• EXERCISE REQUIREMENTS
An exact repetition of the data is required; no picture should appear in it.
====================
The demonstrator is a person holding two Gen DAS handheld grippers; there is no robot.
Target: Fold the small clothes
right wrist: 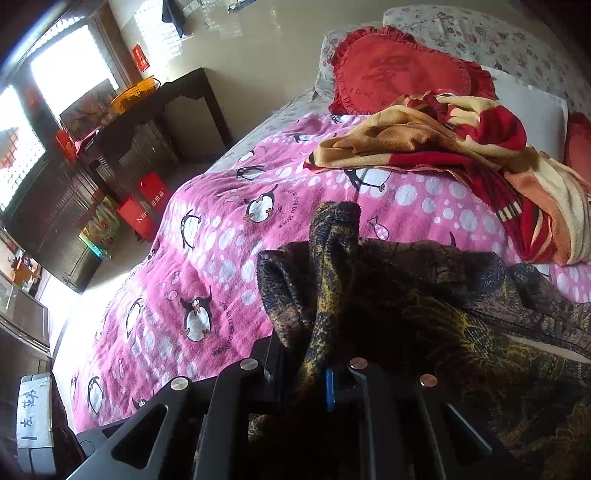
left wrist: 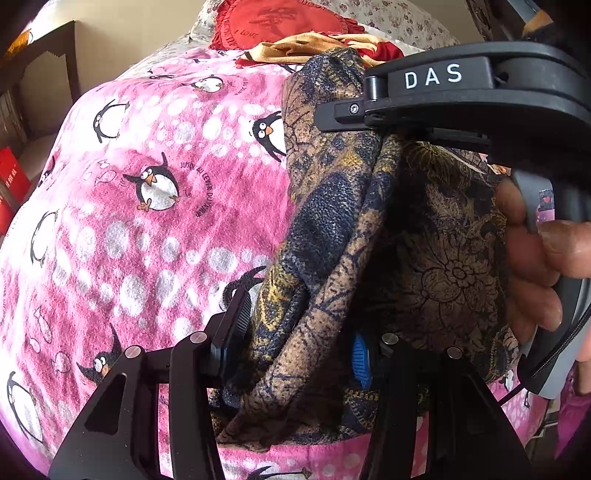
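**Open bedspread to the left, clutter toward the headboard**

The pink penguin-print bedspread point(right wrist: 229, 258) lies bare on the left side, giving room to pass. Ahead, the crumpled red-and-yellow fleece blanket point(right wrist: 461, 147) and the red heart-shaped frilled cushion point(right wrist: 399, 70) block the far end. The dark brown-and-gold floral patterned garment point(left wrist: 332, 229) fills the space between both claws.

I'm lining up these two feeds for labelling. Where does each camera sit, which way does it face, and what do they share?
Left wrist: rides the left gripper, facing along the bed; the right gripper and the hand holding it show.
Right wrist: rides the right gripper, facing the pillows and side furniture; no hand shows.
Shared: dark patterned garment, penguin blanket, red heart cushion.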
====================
• TASK SOLUTION
The demonstrator is a person holding two Gen DAS handheld grippers; there is no robot.
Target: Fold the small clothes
right wrist: 
left wrist: 
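**Open bedspread to the left, clutter toward the headboard**

The pink penguin-print bedspread point(right wrist: 229, 258) lies bare on the left side, giving room to pass. Ahead, the crumpled red-and-yellow fleece blanket point(right wrist: 461, 147) and the red heart-shaped frilled cushion point(right wrist: 399, 70) block the far end. The dark brown-and-gold floral patterned garment point(left wrist: 332, 229) fills the space between both claws.

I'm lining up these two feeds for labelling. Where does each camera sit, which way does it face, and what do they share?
Left wrist: rides the left gripper, facing along the bed; the right gripper and the hand holding it show.
Right wrist: rides the right gripper, facing the pillows and side furniture; no hand shows.
Shared: dark patterned garment, penguin blanket, red heart cushion.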

This response is done.